For National Native American Heritage Month, this column will feature Indigenous inhabitants of the Colorado Plateau, celebrating and learning from their knowledge and perspectives. This week, we speak with Talia Boyd, the Grand Canyon Trust’s cultural landscapes manager, who was born and raised on the Navajo Nation.
Science Moab: What motivated you to pursue advocacy on behalf of Native communities?
Boyd: My childhood community was impacted by uranium legacy waste. I was heartbroken because I realized that no matter where I went on my homelands, they’ve been impacted tremendously by extractive industries. This spurred my passion to start advocating.
Science Moab: What does the term “cultural landscapes” mean to you?
Boyd: When we talk about a cultural landscape, it’s about our traditional homelands. We have a deep responsibility rooted in being stewards of this land — we don’t see ourselves as owners of this land. We consider the land family, and we’ve built regenerative relationships with it since the beginning.
When we talk about cultural landscape protection, it really is talking about protecting ourselves as humans. We recognize that whatever happens to the land will also happen to us.
Science Moab: Could you outline the issues facing these landscapes?
Boyd: It’s the desecration of our sacred landscapes and our sacred spaces. It’s desecration by extractive industries — uranium, oil and gas, coal.
There’s also been a lot of looting and vandalism: our ancestors, our pottery, our baskets, have been dug up and put into museums. People are selling our sacred items in auctions. This is happening on the Colorado Plateau.
Because of the contamination, a lot of people in our communities are no longer here. Some folks aren’t educated in Western knowledge, so they don’t know how to advocate on behalf of their families.

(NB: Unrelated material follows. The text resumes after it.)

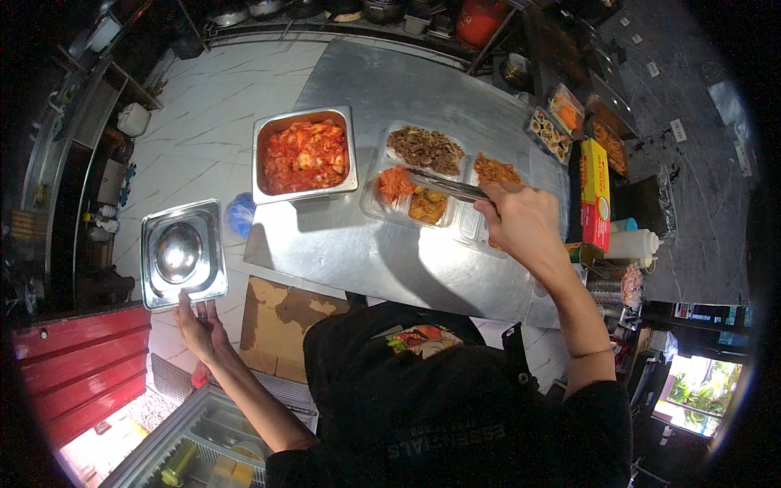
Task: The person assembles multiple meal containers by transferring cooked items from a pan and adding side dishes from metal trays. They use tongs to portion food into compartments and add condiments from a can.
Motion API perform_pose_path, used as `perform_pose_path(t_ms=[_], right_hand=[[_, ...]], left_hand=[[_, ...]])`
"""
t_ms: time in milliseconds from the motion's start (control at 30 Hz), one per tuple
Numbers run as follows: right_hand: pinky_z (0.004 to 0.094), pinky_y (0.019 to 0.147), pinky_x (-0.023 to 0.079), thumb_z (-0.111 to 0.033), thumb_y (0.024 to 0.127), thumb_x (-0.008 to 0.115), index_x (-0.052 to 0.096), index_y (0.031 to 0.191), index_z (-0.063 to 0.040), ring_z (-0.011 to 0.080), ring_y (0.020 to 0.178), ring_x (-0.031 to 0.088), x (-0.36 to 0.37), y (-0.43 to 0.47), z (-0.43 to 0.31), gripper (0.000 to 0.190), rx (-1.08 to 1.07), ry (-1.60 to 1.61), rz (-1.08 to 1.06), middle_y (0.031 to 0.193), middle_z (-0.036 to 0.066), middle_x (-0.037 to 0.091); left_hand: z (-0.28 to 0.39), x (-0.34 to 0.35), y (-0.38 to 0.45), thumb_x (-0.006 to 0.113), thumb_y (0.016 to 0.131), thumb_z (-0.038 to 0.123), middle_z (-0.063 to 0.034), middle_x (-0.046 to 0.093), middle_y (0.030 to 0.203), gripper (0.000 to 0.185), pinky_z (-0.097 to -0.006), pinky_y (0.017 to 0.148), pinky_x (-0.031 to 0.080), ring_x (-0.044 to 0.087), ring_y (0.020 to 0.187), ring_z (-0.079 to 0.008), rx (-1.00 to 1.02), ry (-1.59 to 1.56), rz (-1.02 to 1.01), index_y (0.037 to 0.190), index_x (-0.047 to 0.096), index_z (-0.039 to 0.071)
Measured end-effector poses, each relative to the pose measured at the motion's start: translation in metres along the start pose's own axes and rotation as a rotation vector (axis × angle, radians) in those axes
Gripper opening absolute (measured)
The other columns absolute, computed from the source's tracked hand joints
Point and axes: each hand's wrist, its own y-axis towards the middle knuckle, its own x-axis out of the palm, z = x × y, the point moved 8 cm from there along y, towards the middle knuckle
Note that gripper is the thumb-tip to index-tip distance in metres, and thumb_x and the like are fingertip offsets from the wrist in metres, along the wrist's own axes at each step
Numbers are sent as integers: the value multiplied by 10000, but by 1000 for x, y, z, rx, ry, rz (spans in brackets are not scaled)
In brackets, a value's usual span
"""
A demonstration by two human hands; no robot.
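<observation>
My left hand grips the near edge of a square stainless steel lid, held out past the table's left end. In my right hand are metal tongs, whose tips touch a small heap of kimchi in a compartmented clear plastic tray. That tray also holds shredded cooked meat and yellowish-brown chunks in sauce. A second tray, partly behind my right hand, contains reddish-brown food. To the left stands a steel food pan of kimchi.
The steel table carries a row of sliced rolls in a container, a yellow-and-red wrap box and white squeeze bottles at its right. A blue bag is beyond the left edge. A glass-topped chest stands at lower left.
</observation>
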Motion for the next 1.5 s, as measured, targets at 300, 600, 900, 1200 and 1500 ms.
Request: perform_pose_path(t_ms=[300, 600, 900, 1200, 1500], right_hand=[[441, 566, 502, -290, 847, 647, 694, 964, -50, 329, 622, 656, 44, 13, 12, 272, 58, -84, -102, 754, 153, 672], [441, 560, 505, -284, 840, 647, 705, 936, -57, 320, 619, 664, 68, 17, 1, 253, 7, -62, -165, 708, 146, 669], [434, 588, 518, -245, 857, 609, 711, 915, -75, 300, 679, 686, 36, 2, 12, 206, 67, 27, -108, 766, 179, 684], [419, 603, 518, -224, 819, 664, 711, 971, -82, 308, 690, 670, -52, -20, 9, 214, 50, 52, 150, 809, 123, 687], [317, 657, 506, -116, 804, 712, 706, 1013, 7, 261, 708, 683, -115, -62, 26, 242, 215, 213, 250, 849, 161, 702]], left_hand=[[-10, 15, 6, 636, 911, 103, -108, 554, 1175, 328, -355, 798, 572, 589, 1019, -220, -26, 4, -57, 1194, 482, 42], [-3, 13, -5, 633, 905, 97, -116, 549, 1166, 342, -378, 786, 582, 590, 1013, -226, -7, -4, -47, 1204, 477, 38], [-1, 3, -5, 644, 906, 118, -115, 546, 1193, 374, -370, 782, 574, 591, 1001, -214, 6, 15, -7, 1227, 470, 36], [-2, -2, 3, 632, 915, 132, -127, 536, 1228, 362, -391, 840, 561, 575, 1035, -230, -5, 11, -50, 1234, 485, 43], [2, -5, 14, 620, 918, 114, -140, 547, 1221, 364, -413, 887, 563, 569, 1087, -252, 53, 121, -82, 1234, 476, 6]])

Science Moab: How are you working to tackle these issues?
Boyd: It’s a lot of hard conversations, right? It’s putting yourself in uncomfortable spaces, and pushing back on white supremacy.
We’re trying to shift into a just transition: taking back power, working closely with traditional knowledge keepers and connecting them with our younger generations. We’re having these hard conversations and trying to build bridges. We all need to move forward and heal and advocate for our homelands.
Science Moab: What would it look like for Western scientists to help change these power imbalances?
Boyd: It goes back to making space and building rapport with tribal communities, and pulling in tribes to the table. We don’t have the resources, the capacity or the bandwidth.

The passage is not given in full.